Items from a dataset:
+---+

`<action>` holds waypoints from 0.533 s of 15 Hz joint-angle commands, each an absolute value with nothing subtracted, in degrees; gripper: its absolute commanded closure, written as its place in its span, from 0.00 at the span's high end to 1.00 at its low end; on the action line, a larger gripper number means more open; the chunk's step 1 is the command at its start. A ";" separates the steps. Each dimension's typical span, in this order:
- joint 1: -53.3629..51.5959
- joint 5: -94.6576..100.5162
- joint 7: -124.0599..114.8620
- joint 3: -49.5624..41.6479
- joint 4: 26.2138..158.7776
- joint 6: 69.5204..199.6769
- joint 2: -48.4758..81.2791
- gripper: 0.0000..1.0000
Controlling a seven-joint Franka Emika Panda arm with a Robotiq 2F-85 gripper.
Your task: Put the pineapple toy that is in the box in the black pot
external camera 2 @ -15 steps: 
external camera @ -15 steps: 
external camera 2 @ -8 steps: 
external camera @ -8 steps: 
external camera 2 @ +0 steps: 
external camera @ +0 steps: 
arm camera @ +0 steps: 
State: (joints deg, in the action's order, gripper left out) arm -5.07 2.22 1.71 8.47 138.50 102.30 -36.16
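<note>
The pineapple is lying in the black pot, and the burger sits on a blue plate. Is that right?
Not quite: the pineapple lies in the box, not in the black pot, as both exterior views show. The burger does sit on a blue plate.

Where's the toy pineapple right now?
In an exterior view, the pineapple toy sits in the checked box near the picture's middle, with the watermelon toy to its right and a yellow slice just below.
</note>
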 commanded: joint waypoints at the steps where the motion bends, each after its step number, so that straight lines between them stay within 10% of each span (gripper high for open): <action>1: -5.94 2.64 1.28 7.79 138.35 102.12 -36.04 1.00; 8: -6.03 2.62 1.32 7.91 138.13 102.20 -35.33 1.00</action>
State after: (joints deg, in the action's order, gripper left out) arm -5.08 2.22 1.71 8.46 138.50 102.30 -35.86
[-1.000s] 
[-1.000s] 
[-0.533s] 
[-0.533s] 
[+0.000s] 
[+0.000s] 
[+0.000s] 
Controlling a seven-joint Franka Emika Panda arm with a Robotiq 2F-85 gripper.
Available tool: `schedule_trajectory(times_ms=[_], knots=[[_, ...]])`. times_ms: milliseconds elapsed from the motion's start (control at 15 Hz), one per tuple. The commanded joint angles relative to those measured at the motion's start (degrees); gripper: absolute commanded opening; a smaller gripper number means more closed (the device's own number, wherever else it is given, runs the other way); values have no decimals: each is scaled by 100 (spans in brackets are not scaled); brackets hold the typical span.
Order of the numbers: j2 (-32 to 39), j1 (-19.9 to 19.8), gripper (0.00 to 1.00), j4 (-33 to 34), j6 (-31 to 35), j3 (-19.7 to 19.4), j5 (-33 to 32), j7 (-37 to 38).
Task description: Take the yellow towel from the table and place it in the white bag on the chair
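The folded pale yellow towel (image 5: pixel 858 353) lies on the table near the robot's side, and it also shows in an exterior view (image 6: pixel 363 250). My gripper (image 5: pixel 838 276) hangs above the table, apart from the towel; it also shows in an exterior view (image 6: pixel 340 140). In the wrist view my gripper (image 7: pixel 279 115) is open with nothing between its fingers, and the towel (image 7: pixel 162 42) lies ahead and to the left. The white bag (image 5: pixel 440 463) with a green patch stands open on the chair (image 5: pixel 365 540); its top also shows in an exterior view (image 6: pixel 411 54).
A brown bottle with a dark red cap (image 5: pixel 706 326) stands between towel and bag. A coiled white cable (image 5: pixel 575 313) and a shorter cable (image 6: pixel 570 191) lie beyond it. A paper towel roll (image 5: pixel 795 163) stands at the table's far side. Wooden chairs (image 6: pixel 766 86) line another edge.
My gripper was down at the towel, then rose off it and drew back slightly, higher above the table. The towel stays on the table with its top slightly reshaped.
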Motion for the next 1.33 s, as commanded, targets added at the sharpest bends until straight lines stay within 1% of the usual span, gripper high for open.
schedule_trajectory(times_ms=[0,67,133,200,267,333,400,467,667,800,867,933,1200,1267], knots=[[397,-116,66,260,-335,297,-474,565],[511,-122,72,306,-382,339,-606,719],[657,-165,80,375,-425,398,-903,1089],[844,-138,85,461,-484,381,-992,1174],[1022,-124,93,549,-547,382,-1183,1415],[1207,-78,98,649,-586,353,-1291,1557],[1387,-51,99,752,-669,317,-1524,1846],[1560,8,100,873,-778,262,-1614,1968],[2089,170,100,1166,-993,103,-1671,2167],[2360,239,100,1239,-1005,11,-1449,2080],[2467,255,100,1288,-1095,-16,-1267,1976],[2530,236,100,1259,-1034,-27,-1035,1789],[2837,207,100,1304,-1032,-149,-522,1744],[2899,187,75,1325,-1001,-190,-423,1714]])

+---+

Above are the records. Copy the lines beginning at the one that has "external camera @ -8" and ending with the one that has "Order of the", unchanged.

* Your response
external camera @ -8 steps: 
external camera 2 @ +0 steps: 
external camera @ +0 steps: 
arm camera @ +0 steps: 
State: (joints deg, in the action's order, gripper left out) arm -5.07 2.22 1.71 8.47 138.50 102.30 -36.16
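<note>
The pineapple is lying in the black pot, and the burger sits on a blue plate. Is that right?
Not quite: the pineapple lies in the box, not in the black pot, as both exterior views show. The burger does sit on a blue plate.

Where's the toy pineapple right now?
In an exterior view, the pineapple toy sits in the checked box near the picture's middle, with the watermelon toy to its right and a yellow slice just below.
</note>
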 commanded: joint waypoints at the steps where the motion bends, each after its step number, so that straight lines between them stay within 10% of each span (gripper high for open): <action>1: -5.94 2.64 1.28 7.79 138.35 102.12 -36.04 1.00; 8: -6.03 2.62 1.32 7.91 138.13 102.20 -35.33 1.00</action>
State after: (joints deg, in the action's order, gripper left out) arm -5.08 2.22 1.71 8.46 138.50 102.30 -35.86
[-1.000s] 
[-1.000s] 
[-0.533s] 
[-0.533s] 
[+0.000s] 
[+0.000s] 
[+0.000s] 
Controlling a seven-joint Franka Emika Panda arm with a Robotiq 2F-85 gripper.
Available tool: `schedule_trajectory(times_ms=[_], knots=[[_, ...]])`. times_ms: milliseconds elapsed from the motion's start (control at 15 Hz), one per tuple. The commanded joint angles relative to those measured at the motion's start (degrees); gripper: absolute commanded opening; a smaller gripper number means more closed (the device's own number, wherever else it is given, runs the other way); values have no decimals: each is scaled by 100 (spans in brackets are not scaled); brackets hold the typical span.
Order of the numbers: j2 (-32 to 39), j1 (-19.9 to 19.8), gripper (0.00 to 1.00), j4 (-33 to 34), j6 (-31 to 35), j3 (-19.7 to 19.4), j5 (-33 to 32), j7 (-37 to 38).

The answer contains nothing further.